Yesterday I quoted Robin Hanson, who writes over at Overcoming Bias, on how our opinions (on politics, science, etc) may function more to signal loyalty and ability than to estimate truth, even if we might pretend otherwise, even if we’re not aware that we’re pretending otherwise. (Successful self-deceivers in a contest of signaling would of course be selected over those who aren’t.)
Here’s related stuff on political signaling theories. I’ve posted about this before (also by Hanson) in one of my earliest posts here.
Policy wonks talk about political ideologies as sets of value weights to use in policy tradeoffs … I’m suggesting instead that “Politics Isn’t About Policy.” In large polities, the main function of our politics in our lives is how it influences the way others see us; its influence on us via policy is far weaker. But it looks bad to admit we do politics to selfishly show off, instead of to help society make better policy. So we are built to instead talk, and think, as if we do politics for its influence on policy; we are build to be self-deceived about how politics matters to us.
Modern political science does a pretty good job understanding the behaviors of politicians and bureaucrats, given how the public behaves; we fail most in understanding how ordinary folks relate to political processes. And our best hope for doing better there is, I think, the idea that we are executing strategies that evolved long ago among our distant ancestors.
Our ancestors argued beliefs and negotiated actions in groups ranging from size two to a hundred. No doubt they evolved to adapt their behavior to the size of the group, at least within this range. And for the largest groups, the main payoffs from their arguing and negotiating behavior was not via influencing the resulting group beliefs and actions, but from how their words and deeds influenced how others thought of them. This is all the more true for modern group sizes, and I suspect our strategies are adaptive enough to emphasize impression management even more for larger groups.
So to develop a better theory of politics, we must answer this key question: what were the most important ways that our ancestors influenced how others thought of them via their words and deeds regarding large group beliefs and actions? It is easy to list some possibilities, but much harder to judge their relative importance:
- Staying within the the range of reasonable opinion shows a willingness and ability to conform to social norms.
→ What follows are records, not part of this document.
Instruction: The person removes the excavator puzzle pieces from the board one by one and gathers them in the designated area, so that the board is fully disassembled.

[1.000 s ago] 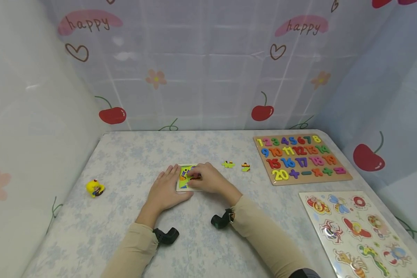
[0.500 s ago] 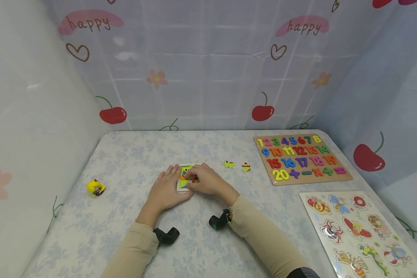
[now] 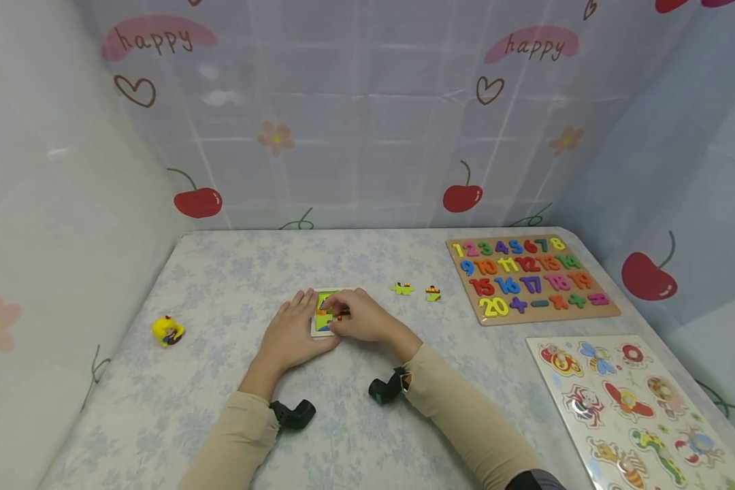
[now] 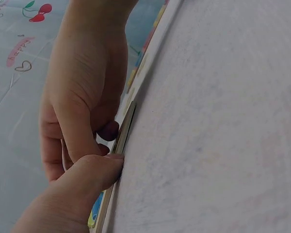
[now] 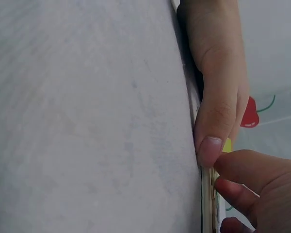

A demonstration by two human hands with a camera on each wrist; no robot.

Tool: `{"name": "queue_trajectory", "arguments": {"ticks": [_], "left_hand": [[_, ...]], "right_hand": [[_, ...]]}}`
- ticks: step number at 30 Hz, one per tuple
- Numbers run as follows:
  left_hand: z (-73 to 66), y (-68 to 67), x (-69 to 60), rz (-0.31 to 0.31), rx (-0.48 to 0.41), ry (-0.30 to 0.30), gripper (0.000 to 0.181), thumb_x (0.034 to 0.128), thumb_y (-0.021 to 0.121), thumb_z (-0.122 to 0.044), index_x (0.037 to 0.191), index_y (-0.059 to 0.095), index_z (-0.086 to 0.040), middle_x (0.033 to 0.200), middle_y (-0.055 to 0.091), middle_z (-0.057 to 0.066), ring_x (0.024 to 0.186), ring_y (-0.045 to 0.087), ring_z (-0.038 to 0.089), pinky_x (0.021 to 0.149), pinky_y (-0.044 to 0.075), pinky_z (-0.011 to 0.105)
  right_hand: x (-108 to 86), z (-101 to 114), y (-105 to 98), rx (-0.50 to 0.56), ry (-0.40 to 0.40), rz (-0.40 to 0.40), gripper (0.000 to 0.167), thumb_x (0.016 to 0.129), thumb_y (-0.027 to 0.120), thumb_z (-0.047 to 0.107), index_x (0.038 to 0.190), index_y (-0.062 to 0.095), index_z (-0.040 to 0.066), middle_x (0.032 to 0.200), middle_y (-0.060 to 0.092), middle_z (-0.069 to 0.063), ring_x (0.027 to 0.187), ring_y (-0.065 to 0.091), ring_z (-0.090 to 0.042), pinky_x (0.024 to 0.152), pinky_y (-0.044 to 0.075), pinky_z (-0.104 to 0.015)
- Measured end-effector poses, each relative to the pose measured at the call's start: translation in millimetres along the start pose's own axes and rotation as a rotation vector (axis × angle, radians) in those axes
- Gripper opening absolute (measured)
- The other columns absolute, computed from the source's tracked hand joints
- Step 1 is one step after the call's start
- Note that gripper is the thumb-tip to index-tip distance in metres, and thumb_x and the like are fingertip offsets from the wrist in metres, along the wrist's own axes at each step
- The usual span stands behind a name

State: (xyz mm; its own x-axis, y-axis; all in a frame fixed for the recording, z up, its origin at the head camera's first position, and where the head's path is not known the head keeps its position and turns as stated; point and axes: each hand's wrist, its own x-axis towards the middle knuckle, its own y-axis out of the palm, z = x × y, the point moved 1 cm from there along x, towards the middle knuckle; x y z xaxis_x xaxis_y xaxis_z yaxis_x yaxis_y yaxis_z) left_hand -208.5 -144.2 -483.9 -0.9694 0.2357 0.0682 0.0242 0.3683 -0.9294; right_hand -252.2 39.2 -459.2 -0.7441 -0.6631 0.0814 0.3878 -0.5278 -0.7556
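Observation:
A small puzzle board with a pale rim and a green, orange and blue picture lies mid-table, largely covered by the hands. Along its left side lies the left hand, fingers straight, thumb by its near edge; the left wrist view shows that thumb against the edge. Over the board's right part the right hand is bent, its thumb and fingers round a small brown and red piece at the surface. Most of this piece is hidden. Two loose yellow-green pieces, one left and one right, lie right of the board.
A yellow toy figure stands at the left. At the back right is a number board with coloured numerals; nearer, at the right edge, lies a white board with insect pictures. Patterned curtains surround the table.
The right hand has shifted slightly left over the board, fingers still bent. The purple-blue patch seen at the board's upper left no longer shows. The left hand has stayed in place.

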Motion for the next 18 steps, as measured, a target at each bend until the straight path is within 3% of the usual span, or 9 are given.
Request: {"name": "queue_trajectory", "arguments": {"ticks": [7, 18], "left_hand": [[1.2, -0.9, 0.1, 0.005, -0.009, 0.002, 0.109, 0.0798, 0.055, -0.079, 0.158, 0.025, -0.009, 0.165, 0.025, 0.008, 0.154, 0.02, 0.027, 0.125, 0.019, 0.051], [1.9, 0.3, 0.0, 0.013, -0.015, -0.002, 0.109, 0.0797, 0.054, -0.079, 0.158, 0.023, -0.01, 0.165, 0.023, 0.007, 0.155, 0.018, 0.026, 0.125, 0.018, 0.05]], "right_hand": [[0.1, 4.0, 0.5, 0.169, 0.023, 0.039, 0.029, 0.089, 0.071, 0.009, 0.117, 0.061, 0.014, 0.086, 0.067, 0.0, 0.072, 0.058, -0.009, 0.069, 0.049, -0.023], [-4.7, 4.6, -4.5, 0.225, 0.068, 0.005, 0.028, 0.091, 0.071, 0.013, 0.116, 0.06, 0.016, 0.083, 0.066, 0.0, 0.069, 0.057, -0.01, 0.065, 0.048, -0.024]]}}
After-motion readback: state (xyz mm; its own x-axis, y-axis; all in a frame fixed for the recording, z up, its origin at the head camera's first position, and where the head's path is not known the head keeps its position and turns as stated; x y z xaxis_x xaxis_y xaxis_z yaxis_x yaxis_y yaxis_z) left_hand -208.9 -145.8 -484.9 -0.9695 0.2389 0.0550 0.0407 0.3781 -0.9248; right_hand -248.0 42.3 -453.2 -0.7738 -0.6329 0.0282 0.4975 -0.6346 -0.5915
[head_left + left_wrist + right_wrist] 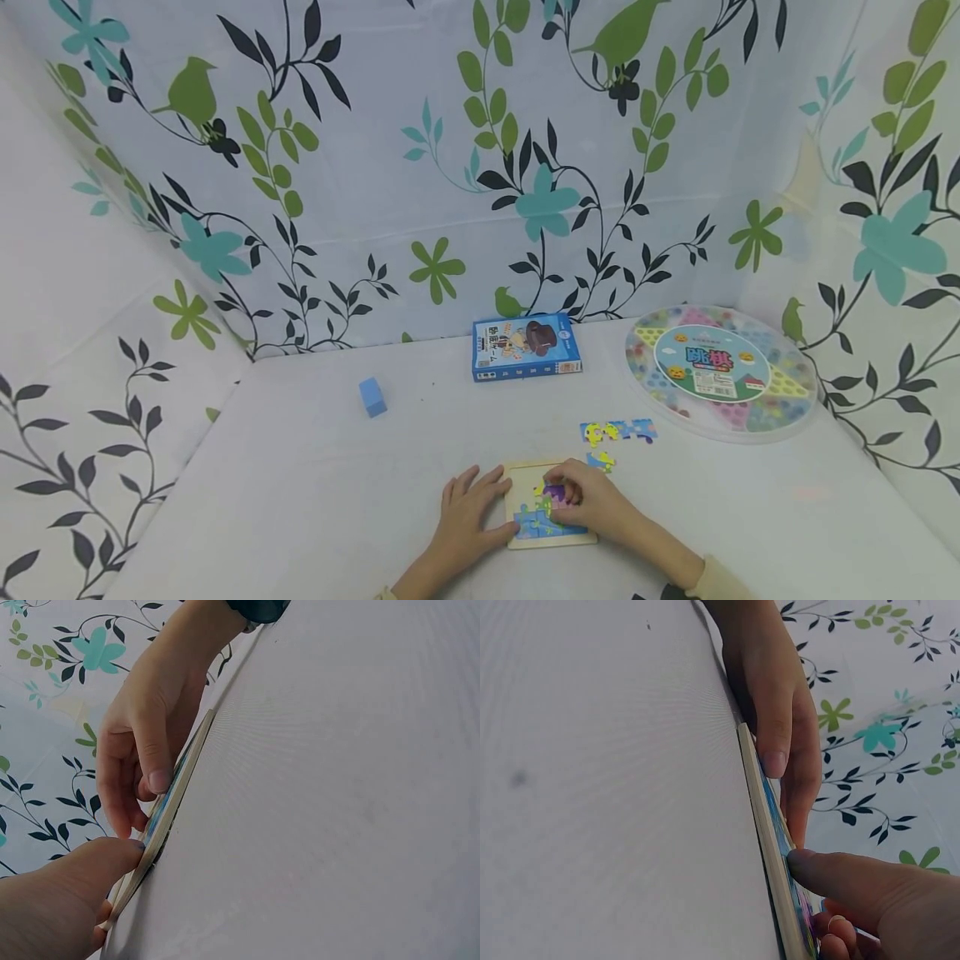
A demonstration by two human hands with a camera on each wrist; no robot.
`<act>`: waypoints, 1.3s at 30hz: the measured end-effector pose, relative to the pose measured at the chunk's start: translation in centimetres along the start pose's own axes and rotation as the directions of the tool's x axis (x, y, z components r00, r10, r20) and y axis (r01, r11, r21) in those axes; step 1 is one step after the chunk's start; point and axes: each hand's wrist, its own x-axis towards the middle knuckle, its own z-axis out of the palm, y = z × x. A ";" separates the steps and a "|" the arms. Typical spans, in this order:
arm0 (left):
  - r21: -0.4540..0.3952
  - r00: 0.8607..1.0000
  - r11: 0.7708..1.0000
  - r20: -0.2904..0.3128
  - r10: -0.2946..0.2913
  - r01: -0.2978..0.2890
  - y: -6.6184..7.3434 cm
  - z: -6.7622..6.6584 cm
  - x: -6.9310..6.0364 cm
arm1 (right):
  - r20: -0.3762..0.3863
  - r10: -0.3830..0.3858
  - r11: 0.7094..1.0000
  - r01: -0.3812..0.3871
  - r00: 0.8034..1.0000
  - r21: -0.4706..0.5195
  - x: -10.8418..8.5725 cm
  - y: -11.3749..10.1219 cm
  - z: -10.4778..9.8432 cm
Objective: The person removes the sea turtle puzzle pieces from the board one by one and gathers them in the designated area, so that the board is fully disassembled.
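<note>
A small jigsaw puzzle in a pale wooden tray (551, 543) lies on the table, its lower part filled with blue pieces (528, 525) and purple and pink ones above. My left hand (468, 515) rests along the tray's left side, fingers spread at the upper left corner and thumb (112, 855) on the lower rim. Over the right half, my right hand (596, 500) has curled fingers and thumb about a purple puzzle piece (553, 492), which they partly cover. In the right wrist view the right thumb (840, 877) touches the tray's near side.
Loose puzzle pieces (618, 430) lie beyond the tray, with a smaller piece group (601, 461) nearer. A blue block (372, 397) stands at left, a blue game box (525, 346) at the back, and a round Chinese checkers set (720, 371) at right. Patterned cloth surrounds the table.
</note>
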 end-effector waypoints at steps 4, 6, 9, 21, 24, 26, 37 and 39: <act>-0.004 1.000 1.000 0.008 0.000 0.000 0.0 0.0 0.0 | 0.004 -0.014 1.000 0.014 1.000 0.000 0.0 0.0 0.0; -0.005 1.000 1.000 0.009 0.000 0.000 0.0 0.0 0.0 | 0.008 -0.010 1.000 0.010 1.000 0.004 0.0 0.0 0.1; -0.004 1.000 1.000 0.003 0.006 -0.006 0.0 0.0 0.0 | 0.010 -0.009 1.000 0.009 1.000 0.011 0.0 0.1 0.2; 0.003 1.000 1.000 0.010 0.008 -0.008 -0.1 0.1 0.0 | 0.018 0.022 1.000 -0.022 1.000 0.007 0.0 -0.3 0.3; 0.014 1.000 1.000 0.009 0.010 -0.010 0.0 0.0 0.0 | 0.011 0.014 1.000 -0.014 1.000 -0.003 0.0 -0.3 0.3; 0.018 1.000 1.000 0.008 0.010 -0.010 0.0 0.0 0.1 | 0.005 0.002 1.000 -0.002 1.000 -0.003 0.0 -0.3 0.3; 0.007 1.000 1.000 0.015 -0.001 0.000 0.0 0.0 0.1 | 0.000 0.004 1.000 -0.004 1.000 0.002 0.1 -0.3 0.2; 0.009 1.000 1.000 0.012 0.001 -0.001 0.0 0.0 0.1 | -0.006 -0.006 1.000 0.006 1.000 -0.003 0.1 -0.2 0.2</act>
- Showing that you are aware of the main issues that others are discussing now shows you are socially well-connected.
- Showing that you know many related details of current issues shows you have the resources to devote to this.
- Offering clever or novel observations on political issues shows one is smart.
- Recommending group beliefs or actions that fit with how a given personality type thinks shows that you are of that type.
- Expressing opinions or taking actions in a style typical of some group shows you are of that group.
- Recommending acts and beliefs that would raise the respect or resources of certain groups suggests affiliation with those groups and their other supporters.
- Supporting the positions expressed by particular people shows status deference to those people.
- Expressing novel positions before others can be a bid for dominance, realized if others then support those positions.
- Disinterest in politics shows an indifference to and willingness to defer to whomever wins.
- Praising particular politicians seems an attempt to affiliate with them.
- The principles you say we should follow suggest the principles you personally follow.
- Interest in the politics at some scale (e.g., city, nation) shows attachment to your group at that scale.
- Expressing political opinions to an audience shows you expect they respect you enough to listen.